Opinion No. (1990)

Dear Governor Henry Bellmon,

¶ 0 The Attorney General has received your letter asking for an official opinion addressing, in effect, the following question:

May the State of Oklahoma compact with Indian tribalgovernments to allow Indian tribes to conduct pari-mutuelwagering on horse-racing at other than racetrack locations?

COMPACTS BETWEEN THE STATE AND INDIAN TRIBAL GOVERNMENTS State Compacting Mechanism ¶ 1 Initial inquiry into this topic begins with the powers and limitations of the State to enter into compacts with Indian tribes. With the passage of 74 O.S. 1221 (1989), the Oklahoma Legislature provided the Governor, on behalf of the State, certain additional authority to contract with Indian tribes by providing:

The Governor [of the State of Oklahoma], or his named designee, is authorized to negotiate and enter into cooperative agreements on behalf of this state with federally recognized Indian Tribal Governments within this state to address issues of mutual interest.

¶ 2 Additional inquiry must be made as to whether the State of Oklahoma may enter into a cooperative agreement or compact with Indian tribes regarding any activities associated with pari-mutuel wagering on horse races. 74 O.S. 1221(B) contains broad language evidencing an intent for cooperation when the Legislature stated that the State of Oklahoma shall work in a spirit of cooperation with federally recognized Indian Tribes in furtherance of federal policy for the benefit of both the State of Oklahoma and Tribal Governments. Our Oklahoma Supreme Court in 1988 restated in the case of Humphrey v. Denney, 757 P.2d 833 (Okla. 1988), the long standing principle that the goal of statutory construction is to follow legislative intent. While the plain language of the statute reflects apparent legislative intent that the Governor have broad powers to enter into cooperative agreements with federally recognized Indian tribal governments within this state on matters of mutual interest, it must be determined whether the definition of "compact" is included within the term "cooperative agreements."

¶ 3 Title 74 O.S. 1221 does not define the term "compact," or "cooperative agreement." Therefore, we will use the common word definition of those words and assume that was the definition used by the Legislature when they adopted the statute. Hess v. ExciseBd. of McCurtain County, 698 P.2d 930, 932 (Okla. 1985).Webster's New International Dictionary, Third Edition, (1981), at page 461 defines the term "compact" as an agreement between parties, or a covenant or contract. Therefore, we conclude that for purposes of this opinion, a compact may come within the definition of cooperative agreements discussed in 74 O.S. 1221 (1989).

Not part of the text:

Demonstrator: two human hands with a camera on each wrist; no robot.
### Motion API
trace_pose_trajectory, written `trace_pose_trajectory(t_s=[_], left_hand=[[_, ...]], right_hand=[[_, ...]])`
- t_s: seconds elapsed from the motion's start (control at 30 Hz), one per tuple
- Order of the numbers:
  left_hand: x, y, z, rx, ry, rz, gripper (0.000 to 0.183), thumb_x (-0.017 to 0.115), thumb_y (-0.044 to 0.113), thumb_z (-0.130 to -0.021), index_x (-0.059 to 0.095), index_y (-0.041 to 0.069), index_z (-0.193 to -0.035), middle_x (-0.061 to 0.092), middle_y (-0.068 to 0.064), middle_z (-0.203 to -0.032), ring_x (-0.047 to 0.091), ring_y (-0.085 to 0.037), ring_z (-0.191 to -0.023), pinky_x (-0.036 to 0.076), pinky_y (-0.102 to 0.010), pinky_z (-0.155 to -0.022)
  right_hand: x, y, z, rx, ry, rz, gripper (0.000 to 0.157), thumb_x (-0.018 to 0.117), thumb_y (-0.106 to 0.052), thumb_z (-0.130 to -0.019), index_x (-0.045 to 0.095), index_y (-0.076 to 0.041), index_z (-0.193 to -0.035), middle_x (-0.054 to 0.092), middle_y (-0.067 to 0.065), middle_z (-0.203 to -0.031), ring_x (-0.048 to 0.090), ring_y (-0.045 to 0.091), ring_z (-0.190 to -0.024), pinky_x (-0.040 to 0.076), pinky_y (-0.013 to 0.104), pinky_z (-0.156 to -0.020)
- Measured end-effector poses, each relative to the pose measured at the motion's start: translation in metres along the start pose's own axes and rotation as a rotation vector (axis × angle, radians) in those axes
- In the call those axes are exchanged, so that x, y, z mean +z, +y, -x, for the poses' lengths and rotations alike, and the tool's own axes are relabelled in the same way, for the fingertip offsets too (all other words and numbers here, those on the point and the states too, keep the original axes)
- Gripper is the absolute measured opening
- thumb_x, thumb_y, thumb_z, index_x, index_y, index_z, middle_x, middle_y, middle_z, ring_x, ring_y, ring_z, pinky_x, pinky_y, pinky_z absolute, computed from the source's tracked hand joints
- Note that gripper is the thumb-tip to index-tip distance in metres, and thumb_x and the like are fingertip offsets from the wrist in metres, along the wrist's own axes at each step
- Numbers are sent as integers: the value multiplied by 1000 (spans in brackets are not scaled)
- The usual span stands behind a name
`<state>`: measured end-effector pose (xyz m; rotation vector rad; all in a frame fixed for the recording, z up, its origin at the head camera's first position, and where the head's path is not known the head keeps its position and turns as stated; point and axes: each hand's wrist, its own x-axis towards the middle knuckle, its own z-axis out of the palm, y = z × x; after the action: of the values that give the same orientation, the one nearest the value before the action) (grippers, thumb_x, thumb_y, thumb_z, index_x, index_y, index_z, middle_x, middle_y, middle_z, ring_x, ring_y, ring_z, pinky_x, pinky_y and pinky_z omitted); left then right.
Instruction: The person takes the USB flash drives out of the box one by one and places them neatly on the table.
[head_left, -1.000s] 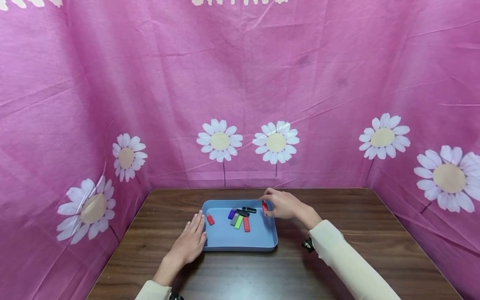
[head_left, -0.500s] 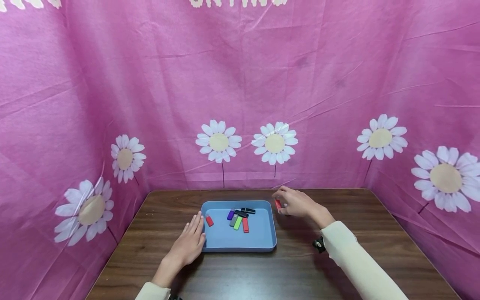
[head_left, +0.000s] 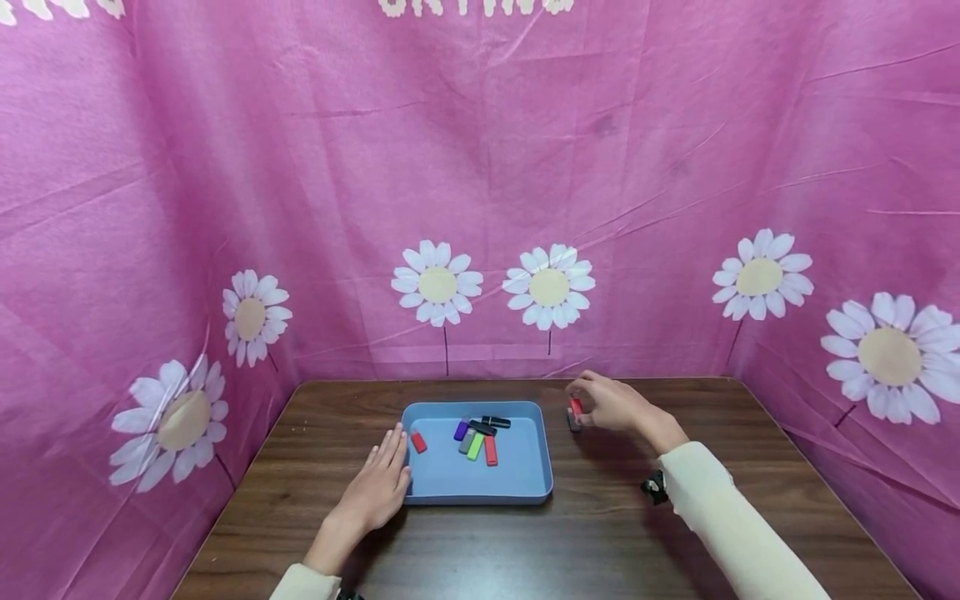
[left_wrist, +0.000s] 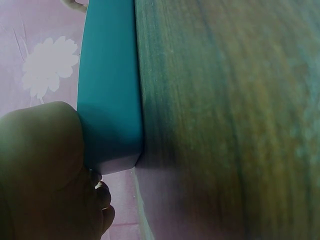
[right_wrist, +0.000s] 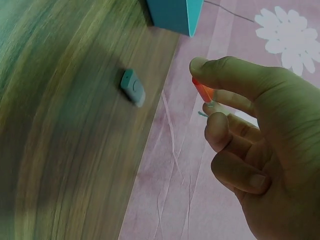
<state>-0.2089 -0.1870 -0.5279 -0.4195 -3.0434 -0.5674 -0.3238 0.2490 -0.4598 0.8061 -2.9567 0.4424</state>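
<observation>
My right hand [head_left: 618, 410] pinches a red USB stick [right_wrist: 201, 91] between thumb and fingers, to the right of the blue tray [head_left: 450, 490]. Close under it on the table lies a grey USB stick [right_wrist: 132, 89]. Flat along the tray's left rim rests my left hand [head_left: 373, 487], fingers straight. Inside the tray, a short red stick [head_left: 418, 442] lies near those fingers. A cluster at its middle holds a purple stick [head_left: 461, 430], a grey one [head_left: 467, 440], a green one [head_left: 476, 447], a red one [head_left: 491, 451] and black ones [head_left: 496, 422].
The tray stands on a dark wooden table [head_left: 480, 550]. A pink cloth [head_left: 480, 167] printed with white daisies hangs behind the table and along both sides.
My right hand has carried the red USB stick rightward, from over the tray's right rim to above the table beside it. The left hand stays on the tray rim.
</observation>
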Motion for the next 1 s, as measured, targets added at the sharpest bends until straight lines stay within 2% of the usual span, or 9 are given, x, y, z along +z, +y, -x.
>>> trace_pose_trajectory(t_s=[0.23, 0.5, 0.67, 1.0], left_hand=[[-1, 0, 1, 5, 5, 4, 60, 45, 21, -113, 30, -8, -164, 21, -23, -177, 22, -42, -164, 24, -60, -132], [-1, 0, 2, 1, 3, 5, 60, 45, 21, -114, 30, -8, -164, 21, -23, -177, 22, -42, -164, 24, -60, -133], [-1, 0, 1, 3, 4, 6, 60, 45, 21, -113, 30, -8, -164, 21, -23, -177, 22, -43, -164, 24, -61, -132], [0, -2, -1, 11, 13, -5, 62, 44, 23, -113, 30, -8, -164, 21, -23, -176, 23, -44, -163, 25, -61, -131]], right_hand=[[-1, 6, 4, 13, 5, 0, 50, 88, -18, -83, 72, -7, -130, 67, 8, -127, 69, 25, -100, 60, 55, -92], [0, 15, 8, 29, -4, 11, 49, 88, -19, -84, 73, -7, -130, 67, 9, -127, 66, 22, -95, 59, 52, -89], [1, 20, 11, 39, -8, 2, 51, 88, -19, -86, 72, -5, -132, 67, 10, -128, 68, 25, -100, 59, 54, -92], [4, 35, 12, 55, -24, -10, 52, 88, -20, -86, 71, -4, -132, 66, 12, -128, 69, 26, -100, 59, 56, -93]])
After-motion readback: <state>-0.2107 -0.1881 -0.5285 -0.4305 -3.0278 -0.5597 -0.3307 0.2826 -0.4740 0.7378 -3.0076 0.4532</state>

¶ 4 The regulation of pari-mutuel wagering on horse races could be considered an issue of mutual interest since one purpose of such a compact would be to insure that the health, safety and welfare of the persons attending such a horse race is protected. It would appear that a compact on the subject of pari-mutuel wagering on horse races would come within the term "cooperative agreement" as contemplated by the statute. Thus, a plain reading of the statute leads one to the conclusion that the Governor possesses the power to enter into compacts with certain Indian tribal governments about issues of mutual interest, such as pari-mutuel wagering on horse races, if other prerequisites are met. (Whether a particular tribe is a federally recognized Indian tribal government within this state to which this statute applies would be a question of fact that is not addressed by this opinion.)

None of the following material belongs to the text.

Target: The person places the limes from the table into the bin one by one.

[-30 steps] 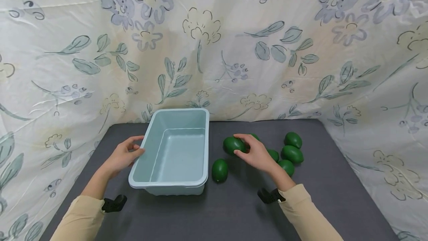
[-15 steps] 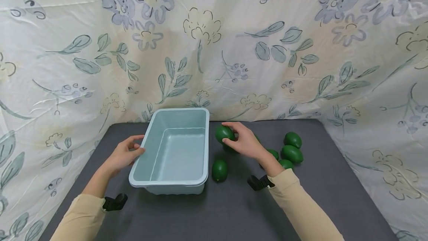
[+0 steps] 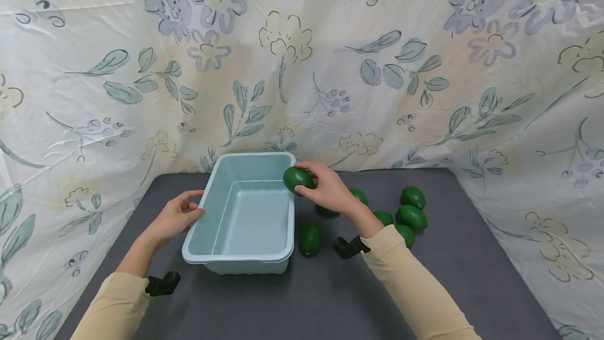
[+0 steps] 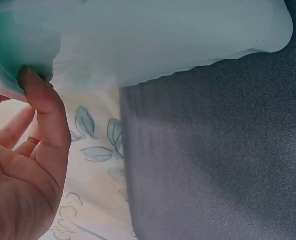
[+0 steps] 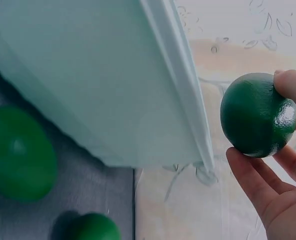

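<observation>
My right hand (image 3: 327, 189) holds a glossy dark green avocado (image 3: 296, 178) between thumb and fingers, raised at the right rim of a pale blue plastic bin (image 3: 255, 219). In the right wrist view this avocado (image 5: 255, 115) appears beside the bin's rim (image 5: 180, 75), apart from it. On the bin's left side, my left hand (image 3: 175, 218) grips the rim; the left wrist view has the thumb (image 4: 45, 102) on the rim and the other fingers partly hidden behind it. The bin's visible floor is bare.
One avocado (image 3: 310, 240) lies close to the bin's right wall. Several more, including a front one (image 3: 406, 235) and a back one (image 3: 413, 197), lie to the right on the dark grey table (image 3: 453, 277). A floral cloth (image 3: 330, 67) hangs behind and along the sides.
My right hand has carried the avocado left and up, from above the table to the bin's right rim. The left hand and the bin have stayed in place.
</observation>
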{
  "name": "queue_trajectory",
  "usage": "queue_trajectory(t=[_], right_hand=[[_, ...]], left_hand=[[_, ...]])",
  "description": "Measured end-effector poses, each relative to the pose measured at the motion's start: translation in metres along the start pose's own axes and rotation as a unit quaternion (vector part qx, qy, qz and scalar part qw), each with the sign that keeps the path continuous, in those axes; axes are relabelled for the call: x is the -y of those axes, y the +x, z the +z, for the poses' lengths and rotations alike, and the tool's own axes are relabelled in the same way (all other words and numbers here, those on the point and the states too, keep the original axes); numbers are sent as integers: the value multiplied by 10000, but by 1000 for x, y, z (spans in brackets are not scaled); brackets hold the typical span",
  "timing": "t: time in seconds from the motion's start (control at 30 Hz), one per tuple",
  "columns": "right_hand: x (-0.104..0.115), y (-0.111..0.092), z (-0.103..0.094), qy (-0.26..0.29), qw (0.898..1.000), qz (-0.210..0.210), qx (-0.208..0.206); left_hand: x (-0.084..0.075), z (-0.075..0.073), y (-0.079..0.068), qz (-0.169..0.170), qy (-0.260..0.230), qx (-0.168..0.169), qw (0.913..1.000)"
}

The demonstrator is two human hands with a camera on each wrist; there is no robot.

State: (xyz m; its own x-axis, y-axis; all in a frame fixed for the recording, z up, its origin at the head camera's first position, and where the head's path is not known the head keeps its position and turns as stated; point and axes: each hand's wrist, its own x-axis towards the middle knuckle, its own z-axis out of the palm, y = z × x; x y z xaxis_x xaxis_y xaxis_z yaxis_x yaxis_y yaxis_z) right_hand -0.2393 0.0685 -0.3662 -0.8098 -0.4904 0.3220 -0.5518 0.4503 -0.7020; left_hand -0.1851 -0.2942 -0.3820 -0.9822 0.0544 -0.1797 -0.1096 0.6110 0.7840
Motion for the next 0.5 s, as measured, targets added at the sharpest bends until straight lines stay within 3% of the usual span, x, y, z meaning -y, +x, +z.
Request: queue_trajectory(t=[0.5], right_hand=[[29, 25, 26, 196, 9995, -38, 225]], left_hand=[[2, 0, 1, -13, -84, 30, 10000]])
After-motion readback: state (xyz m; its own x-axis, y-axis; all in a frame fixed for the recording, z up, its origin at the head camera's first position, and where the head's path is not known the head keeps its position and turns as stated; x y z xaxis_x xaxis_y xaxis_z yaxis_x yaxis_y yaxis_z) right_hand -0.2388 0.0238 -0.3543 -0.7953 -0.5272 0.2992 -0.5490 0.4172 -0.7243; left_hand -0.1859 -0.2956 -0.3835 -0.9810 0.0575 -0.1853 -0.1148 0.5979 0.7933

Tribal Compacting Mechanism ¶ 5 The tribe's authority to negotiate or enter into compacts or agreements with the State on the topic of gaming is expressly set out in the Indian Gaming Regulation Act, codified at25 U.S.C.A. 2701 et seq., specifically at 2710. Subsections (A) and (B) of section 2710 (d)(3) provide that an Indian tribe may negotiate to enter into a Tribal-State compact governing gaming activities occurring on the Indian lands of the Indian tribe, and set out the procedure to obtain approval for such an agreement.

¶ 6 Congress set out a procedure whereby the Indian tribe desiring to conduct certain gaming activities on Indian land would request the State in which such lands were located, to enter into negotiations for the purposes of entering into a Tribal-State Compact governing these activities.

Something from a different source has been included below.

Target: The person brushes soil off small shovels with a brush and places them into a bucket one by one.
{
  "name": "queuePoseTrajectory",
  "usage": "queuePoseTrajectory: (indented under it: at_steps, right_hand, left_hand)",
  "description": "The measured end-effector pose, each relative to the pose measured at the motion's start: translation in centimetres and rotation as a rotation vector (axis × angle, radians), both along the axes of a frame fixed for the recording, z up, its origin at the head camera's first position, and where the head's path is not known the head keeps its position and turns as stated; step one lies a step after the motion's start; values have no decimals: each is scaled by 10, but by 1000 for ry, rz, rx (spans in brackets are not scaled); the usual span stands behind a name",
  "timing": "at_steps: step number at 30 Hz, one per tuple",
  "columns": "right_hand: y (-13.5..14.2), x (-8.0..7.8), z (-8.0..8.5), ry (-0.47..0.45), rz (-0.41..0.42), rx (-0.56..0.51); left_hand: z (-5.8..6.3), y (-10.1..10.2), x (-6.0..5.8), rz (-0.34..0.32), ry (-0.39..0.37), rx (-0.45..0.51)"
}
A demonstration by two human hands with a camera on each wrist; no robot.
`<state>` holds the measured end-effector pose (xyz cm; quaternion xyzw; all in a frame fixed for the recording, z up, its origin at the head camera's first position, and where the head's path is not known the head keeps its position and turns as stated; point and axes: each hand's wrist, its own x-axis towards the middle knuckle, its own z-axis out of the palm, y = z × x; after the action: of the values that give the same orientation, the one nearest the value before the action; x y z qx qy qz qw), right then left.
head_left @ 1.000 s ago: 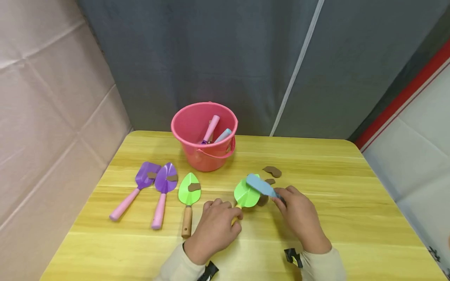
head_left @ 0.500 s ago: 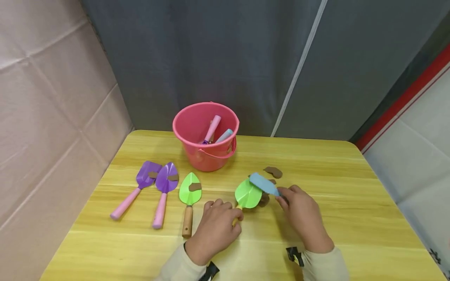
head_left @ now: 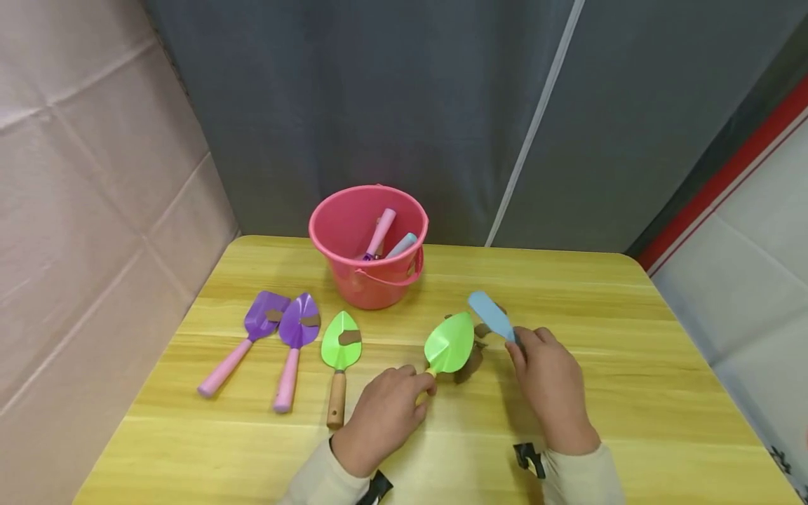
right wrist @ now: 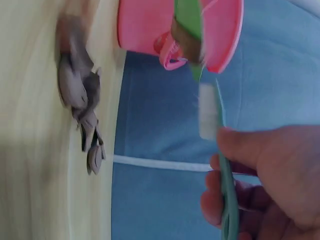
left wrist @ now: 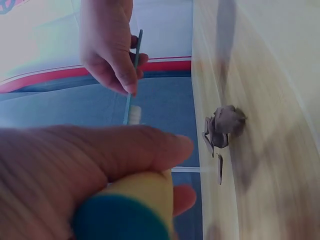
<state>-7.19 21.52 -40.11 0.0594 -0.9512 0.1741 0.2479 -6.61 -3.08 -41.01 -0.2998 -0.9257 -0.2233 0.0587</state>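
Observation:
My left hand (head_left: 388,414) grips the yellow handle of a trowel with a leaf-shaped green blade (head_left: 449,344). In the left wrist view the handle (left wrist: 142,192) has a teal end. The blade is held over the table, with a brown patch (right wrist: 186,42) showing on it in the right wrist view. My right hand (head_left: 550,382) pinches a blue brush (head_left: 491,315) just right of the blade; its short white bristles (right wrist: 207,111) face the trowel. Thin brown pieces (head_left: 470,365) lie heaped beneath and beside the blade.
A pink bucket (head_left: 372,284) stands at the back with several handled tools inside. To the left lie two purple shovels (head_left: 259,319) (head_left: 298,324) with pink handles and a green trowel (head_left: 341,351) with a wooden handle, each with a brown piece on its blade.
The brush has moved off the green blade to the right, and its head now points farther up and away. The blade has tilted slightly while my left hand has stayed nearly in place.

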Motion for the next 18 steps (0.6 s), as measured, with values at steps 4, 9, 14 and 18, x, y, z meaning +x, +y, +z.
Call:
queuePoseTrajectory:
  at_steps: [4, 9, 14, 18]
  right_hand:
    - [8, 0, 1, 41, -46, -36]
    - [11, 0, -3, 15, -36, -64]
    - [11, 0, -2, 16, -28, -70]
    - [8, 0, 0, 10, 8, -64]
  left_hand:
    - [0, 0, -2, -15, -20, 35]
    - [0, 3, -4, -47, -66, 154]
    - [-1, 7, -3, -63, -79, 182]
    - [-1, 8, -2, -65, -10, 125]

SCOPE OF STATE-TRIBAL COMPACTS UNDER THE INDIAN GAMING REGULATION ACT ¶ 7 To fully answer your question requires an analysis of the scope of gaming activities which are proper subjects of compacts under the Indian Gaming Regulation Act. In 1988, when Congress passed the Indian Gaming Regulation Act, granting the authority for state-tribal compacts for concurrent jurisdiction over various forms of gaming activities occurring on Indian lands, it divided gaming activities into three classes. Understanding the differences between these classes is essential to the question you present. The three classes of gaming activities as defined at25 U.S.C.A. 2703 are set forth hereinafter.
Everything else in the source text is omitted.